# Rifle-toting DEA agents raid marijuana store



## FruityBud (Jul 30, 2008)

ORANGE*--*A medical marijuana dispensary in the middle of a legal battle with the city of Orange was raided again by federal agents.

Nature's Wellness Collective owner Bob Adams said the dispensary was raided by approximately 14 DEA agents armed with assault rifles and accompanied by members of the Orange Police Department just after 1 p.m. Tuesday. Adams said agents took all of his medicinal marijuana supply, money from the store's register and ATM machine, computers, cameras, smoking pipes and his city-issued business license and detained him and his three employees.

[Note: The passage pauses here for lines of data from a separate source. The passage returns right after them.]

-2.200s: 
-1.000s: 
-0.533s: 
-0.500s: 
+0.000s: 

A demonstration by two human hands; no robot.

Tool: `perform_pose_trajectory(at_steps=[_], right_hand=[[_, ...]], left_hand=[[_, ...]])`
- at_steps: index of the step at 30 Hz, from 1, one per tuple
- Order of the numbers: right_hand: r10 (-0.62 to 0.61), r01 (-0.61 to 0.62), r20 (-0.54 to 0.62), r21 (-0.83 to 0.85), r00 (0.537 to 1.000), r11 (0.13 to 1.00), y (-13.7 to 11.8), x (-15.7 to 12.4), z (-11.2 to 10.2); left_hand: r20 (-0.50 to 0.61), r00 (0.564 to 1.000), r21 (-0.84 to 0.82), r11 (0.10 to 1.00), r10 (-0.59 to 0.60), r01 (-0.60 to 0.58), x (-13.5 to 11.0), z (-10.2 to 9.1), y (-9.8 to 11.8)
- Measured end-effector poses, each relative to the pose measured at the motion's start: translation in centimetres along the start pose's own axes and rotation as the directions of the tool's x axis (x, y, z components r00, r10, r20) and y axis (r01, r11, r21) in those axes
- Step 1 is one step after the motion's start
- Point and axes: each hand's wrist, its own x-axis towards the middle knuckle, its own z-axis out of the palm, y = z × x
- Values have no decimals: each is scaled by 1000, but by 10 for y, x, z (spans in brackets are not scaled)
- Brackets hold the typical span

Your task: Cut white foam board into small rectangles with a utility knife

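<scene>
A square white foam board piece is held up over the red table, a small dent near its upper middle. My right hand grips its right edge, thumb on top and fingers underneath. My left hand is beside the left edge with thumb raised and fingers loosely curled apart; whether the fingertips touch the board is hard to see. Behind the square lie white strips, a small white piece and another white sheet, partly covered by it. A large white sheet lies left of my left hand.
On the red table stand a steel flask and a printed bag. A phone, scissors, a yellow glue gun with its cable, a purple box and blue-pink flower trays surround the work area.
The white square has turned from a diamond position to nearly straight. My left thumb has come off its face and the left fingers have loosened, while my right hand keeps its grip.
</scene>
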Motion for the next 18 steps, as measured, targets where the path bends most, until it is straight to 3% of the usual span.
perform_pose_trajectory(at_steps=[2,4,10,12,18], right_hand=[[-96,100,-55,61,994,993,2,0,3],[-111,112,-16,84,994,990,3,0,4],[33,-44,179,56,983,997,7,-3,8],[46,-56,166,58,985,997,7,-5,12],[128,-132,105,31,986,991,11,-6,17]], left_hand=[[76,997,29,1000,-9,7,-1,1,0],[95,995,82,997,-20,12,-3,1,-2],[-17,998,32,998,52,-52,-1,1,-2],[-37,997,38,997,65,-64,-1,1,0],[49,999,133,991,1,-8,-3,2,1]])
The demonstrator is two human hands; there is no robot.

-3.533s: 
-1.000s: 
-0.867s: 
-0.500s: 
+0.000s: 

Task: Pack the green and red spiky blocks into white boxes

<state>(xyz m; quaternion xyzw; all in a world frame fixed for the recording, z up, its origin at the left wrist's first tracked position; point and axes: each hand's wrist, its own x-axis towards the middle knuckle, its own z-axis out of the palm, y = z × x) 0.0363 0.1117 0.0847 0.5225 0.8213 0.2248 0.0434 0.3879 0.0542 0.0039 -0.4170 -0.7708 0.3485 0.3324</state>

Nature's Wellness -- at 830 E. Lincoln Avenue -- was first raided by agents from the Drug Enforcement Agency and Orange police officers in March. Adams said the latest raid was much the same.

Frank Urbano, a worker in a store in the same shopping center, said the agents came in three cars, including a Mercedes Benz. "The Mercedes backed in really fast," Urbano said. "They got out with their helmets and guns and started flying."

Kamis Day, another employee, spoke from his cell phone from a holding cell in Santa Ana: "They kicked in the door, smashed everything, handcuffed me and threw me in the back of the car. They didn't read me my rights."

Adams, Day and the other employees were released after about two hours and said they were not charged.

Adams said he was frustrated because he just wants to help people. "I'm trying to do this for the right reasons and the right way," Adams said. "The last thing I want to be is a detriment to the community. I'm trying to help."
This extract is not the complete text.